-- TASK TO COMPLETE --
Answer with one number only, the count of lines in the material below that hold "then".

-- DATA BELOW --

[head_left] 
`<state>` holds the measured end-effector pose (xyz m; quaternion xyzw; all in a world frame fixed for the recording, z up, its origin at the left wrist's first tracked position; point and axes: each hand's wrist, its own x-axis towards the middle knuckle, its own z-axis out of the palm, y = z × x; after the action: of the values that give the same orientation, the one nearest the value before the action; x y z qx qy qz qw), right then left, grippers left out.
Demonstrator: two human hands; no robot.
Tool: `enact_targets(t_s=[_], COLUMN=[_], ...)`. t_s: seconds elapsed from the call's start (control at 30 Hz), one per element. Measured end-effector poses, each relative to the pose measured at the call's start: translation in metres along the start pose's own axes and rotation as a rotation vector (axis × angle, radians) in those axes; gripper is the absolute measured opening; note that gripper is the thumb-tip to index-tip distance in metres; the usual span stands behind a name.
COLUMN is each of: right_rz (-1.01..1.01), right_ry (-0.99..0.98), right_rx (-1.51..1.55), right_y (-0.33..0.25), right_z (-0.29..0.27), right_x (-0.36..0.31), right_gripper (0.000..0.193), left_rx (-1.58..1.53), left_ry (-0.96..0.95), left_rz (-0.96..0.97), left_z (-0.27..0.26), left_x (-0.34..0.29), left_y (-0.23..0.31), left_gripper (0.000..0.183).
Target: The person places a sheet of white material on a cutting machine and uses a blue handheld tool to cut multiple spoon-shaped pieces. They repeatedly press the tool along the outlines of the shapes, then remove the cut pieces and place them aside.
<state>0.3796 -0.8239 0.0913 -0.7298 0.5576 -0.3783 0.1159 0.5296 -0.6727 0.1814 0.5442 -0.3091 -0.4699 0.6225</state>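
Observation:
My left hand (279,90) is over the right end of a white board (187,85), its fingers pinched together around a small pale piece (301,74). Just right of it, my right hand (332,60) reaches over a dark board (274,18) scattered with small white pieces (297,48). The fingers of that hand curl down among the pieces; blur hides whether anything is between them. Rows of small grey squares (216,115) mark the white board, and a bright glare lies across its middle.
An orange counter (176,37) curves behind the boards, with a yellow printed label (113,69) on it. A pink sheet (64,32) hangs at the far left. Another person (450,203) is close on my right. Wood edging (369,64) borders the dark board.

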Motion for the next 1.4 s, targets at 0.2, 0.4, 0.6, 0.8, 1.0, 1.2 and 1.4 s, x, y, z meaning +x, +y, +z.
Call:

-- WRITTEN RESPONSE --
2